====== GIVEN DATA

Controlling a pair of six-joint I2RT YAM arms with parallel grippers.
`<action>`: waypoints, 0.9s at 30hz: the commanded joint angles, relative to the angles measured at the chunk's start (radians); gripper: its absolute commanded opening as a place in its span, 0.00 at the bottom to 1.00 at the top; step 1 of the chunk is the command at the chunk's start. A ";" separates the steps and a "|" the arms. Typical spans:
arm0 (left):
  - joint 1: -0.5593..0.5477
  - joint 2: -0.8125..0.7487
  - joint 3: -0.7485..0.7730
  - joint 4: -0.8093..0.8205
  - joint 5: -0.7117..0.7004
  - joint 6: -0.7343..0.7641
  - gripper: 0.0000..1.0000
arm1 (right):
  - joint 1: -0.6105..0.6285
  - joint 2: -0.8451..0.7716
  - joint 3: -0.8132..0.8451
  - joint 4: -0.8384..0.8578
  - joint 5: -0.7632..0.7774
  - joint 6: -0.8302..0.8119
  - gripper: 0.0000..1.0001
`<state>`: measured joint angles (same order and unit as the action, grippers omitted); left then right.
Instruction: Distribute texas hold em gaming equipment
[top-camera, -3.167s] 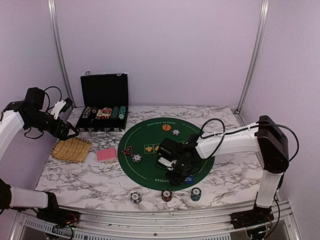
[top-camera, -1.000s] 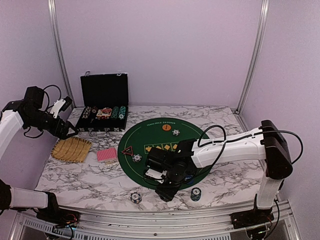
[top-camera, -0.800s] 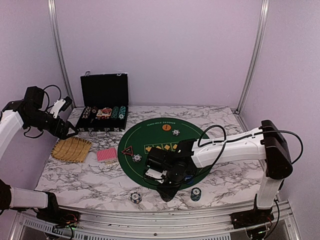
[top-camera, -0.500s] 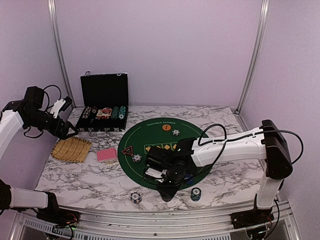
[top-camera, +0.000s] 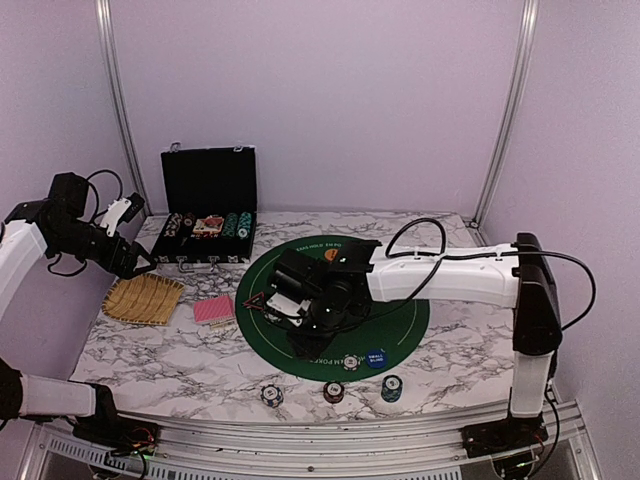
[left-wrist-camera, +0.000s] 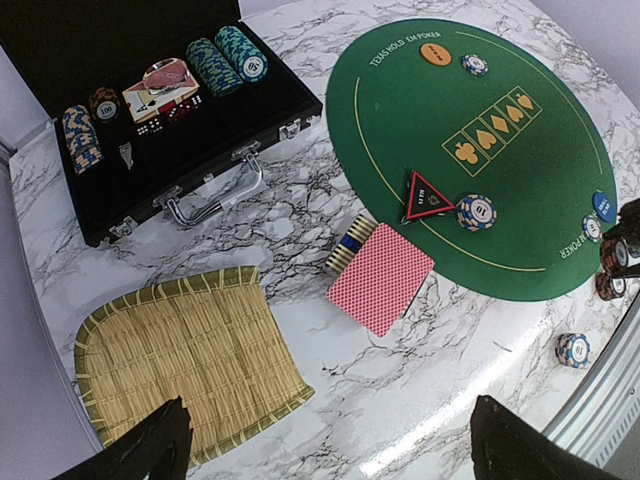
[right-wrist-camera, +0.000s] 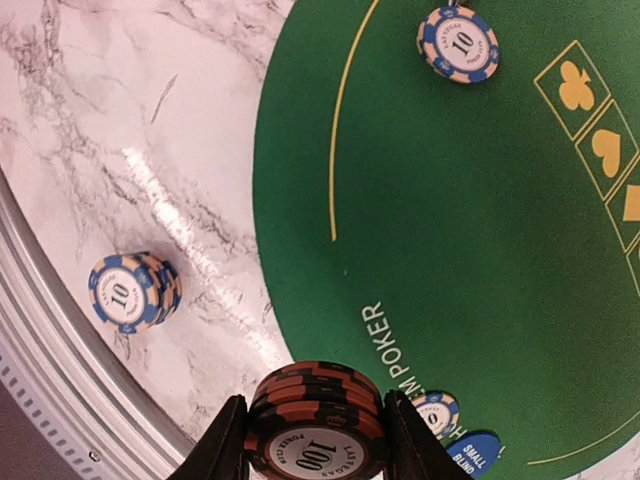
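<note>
My right gripper (right-wrist-camera: 315, 440) is shut on a stack of red-and-black "100" poker chips (right-wrist-camera: 316, 425) and holds it above the near left part of the green mat (right-wrist-camera: 450, 200). From above, that gripper (top-camera: 303, 345) hangs over the mat. The blue "small blind" disc (right-wrist-camera: 478, 452) and a small chip (right-wrist-camera: 435, 412) lie just beside it. A blue "10" stack (right-wrist-camera: 130, 292) sits on the marble. The dark triangle (left-wrist-camera: 425, 195), the red-backed cards (left-wrist-camera: 380, 278) and the orange disc (left-wrist-camera: 434, 54) lie further off. My left gripper (left-wrist-camera: 330, 445) stands open and empty, raised near the straw tray (left-wrist-camera: 185, 360).
An open black case (top-camera: 208, 215) with chips and cards stands at the back left. Three chip stacks line the front edge: blue (top-camera: 272, 394), red-and-black (top-camera: 334, 391) and teal (top-camera: 391, 387). The table's metal rail runs just behind them.
My right gripper closed on the red-and-black chips at the front edge, then rose and swung back and left over the mat. The left arm has stayed put.
</note>
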<state>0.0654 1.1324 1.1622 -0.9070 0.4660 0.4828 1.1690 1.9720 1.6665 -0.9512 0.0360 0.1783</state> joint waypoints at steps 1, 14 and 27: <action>-0.003 -0.015 0.017 -0.024 0.002 0.001 0.99 | -0.049 0.111 0.126 0.028 0.026 -0.027 0.26; -0.003 -0.017 0.019 -0.024 0.005 0.002 0.99 | -0.084 0.410 0.424 0.064 -0.025 -0.037 0.25; -0.003 -0.017 0.018 -0.024 0.007 0.006 0.99 | -0.098 0.454 0.417 0.095 -0.056 -0.020 0.28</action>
<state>0.0654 1.1320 1.1622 -0.9070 0.4660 0.4831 1.0767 2.4096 2.0682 -0.8886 0.0055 0.1490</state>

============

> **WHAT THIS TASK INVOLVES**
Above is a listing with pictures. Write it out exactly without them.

> **RESULT**
Controlling a pair of six-joint I2RT YAM arms with parallel grippers.
`<action>`: waypoints, 0.9s at 30hz: the commanded joint angles, relative to the angles measured at the chunk's start (radians); gripper: its absolute commanded opening as a place in its span, 0.00 at the bottom to 1.00 at the top; step 1 of the chunk is the command at the chunk's start. A ";" separates the steps and a "|" the arms. Typical spans:
arm0 (left):
  - joint 1: -0.5593..0.5477
  - joint 2: -0.8125..0.7487
  - joint 3: -0.7485..0.7730
  - joint 4: -0.8093..0.8205
  - joint 5: -0.7117..0.7004
  - joint 6: -0.7343..0.7641
  - gripper: 0.0000..1.0000
arm1 (right):
  - joint 1: -0.6105..0.6285
  - joint 2: -0.8451..0.7716
  - joint 3: -0.8132..0.8451
  - joint 4: -0.8384..0.8578
  - joint 5: -0.7632..0.7774
  - joint 6: -0.8302..0.8119
  - gripper: 0.0000..1.0001
`<state>`: measured joint angles (same order and unit as the action, grippers omitted); left then right.
Instruction: Distribute texas hold em gaming equipment
[top-camera, -3.167s] 
[top-camera, -1.000s] 
[top-camera, -0.800s] 
[top-camera, -0.500s] 
[top-camera, +0.000s] 
[left-wrist-camera, +0.000s] 
[right-wrist-camera, +0.000s] 
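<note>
My right gripper (right-wrist-camera: 315, 440) is shut on a stack of red-and-black "100" poker chips (right-wrist-camera: 316, 425) and holds it above the near left part of the green mat (right-wrist-camera: 450, 200). From above, that gripper (top-camera: 303, 345) hangs over the mat. The blue "small blind" disc (right-wrist-camera: 478, 452) and a small chip (right-wrist-camera: 435, 412) lie just beside it. A blue "10" stack (right-wrist-camera: 130, 292) sits on the marble. The dark triangle (left-wrist-camera: 425, 195), the red-backed cards (left-wrist-camera: 380, 278) and the orange disc (left-wrist-camera: 434, 54) lie further off. My left gripper (left-wrist-camera: 330, 445) stands open and empty, raised near the straw tray (left-wrist-camera: 185, 360).
An open black case (top-camera: 208, 215) with chips and cards stands at the back left. Three chip stacks line the front edge: blue (top-camera: 272, 394), red-and-black (top-camera: 334, 391) and teal (top-camera: 391, 387). The table's metal rail runs just behind them.
My right gripper closed on the red-and-black chips at the front edge, then rose and swung back and left over the mat. The left arm has stayed put.
</note>
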<state>0.0654 1.1324 1.1622 -0.9070 0.4660 0.4828 1.1690 1.9720 1.6665 -0.9512 0.0360 0.1783</state> joint waypoints at steps 1, 14 and 27: <action>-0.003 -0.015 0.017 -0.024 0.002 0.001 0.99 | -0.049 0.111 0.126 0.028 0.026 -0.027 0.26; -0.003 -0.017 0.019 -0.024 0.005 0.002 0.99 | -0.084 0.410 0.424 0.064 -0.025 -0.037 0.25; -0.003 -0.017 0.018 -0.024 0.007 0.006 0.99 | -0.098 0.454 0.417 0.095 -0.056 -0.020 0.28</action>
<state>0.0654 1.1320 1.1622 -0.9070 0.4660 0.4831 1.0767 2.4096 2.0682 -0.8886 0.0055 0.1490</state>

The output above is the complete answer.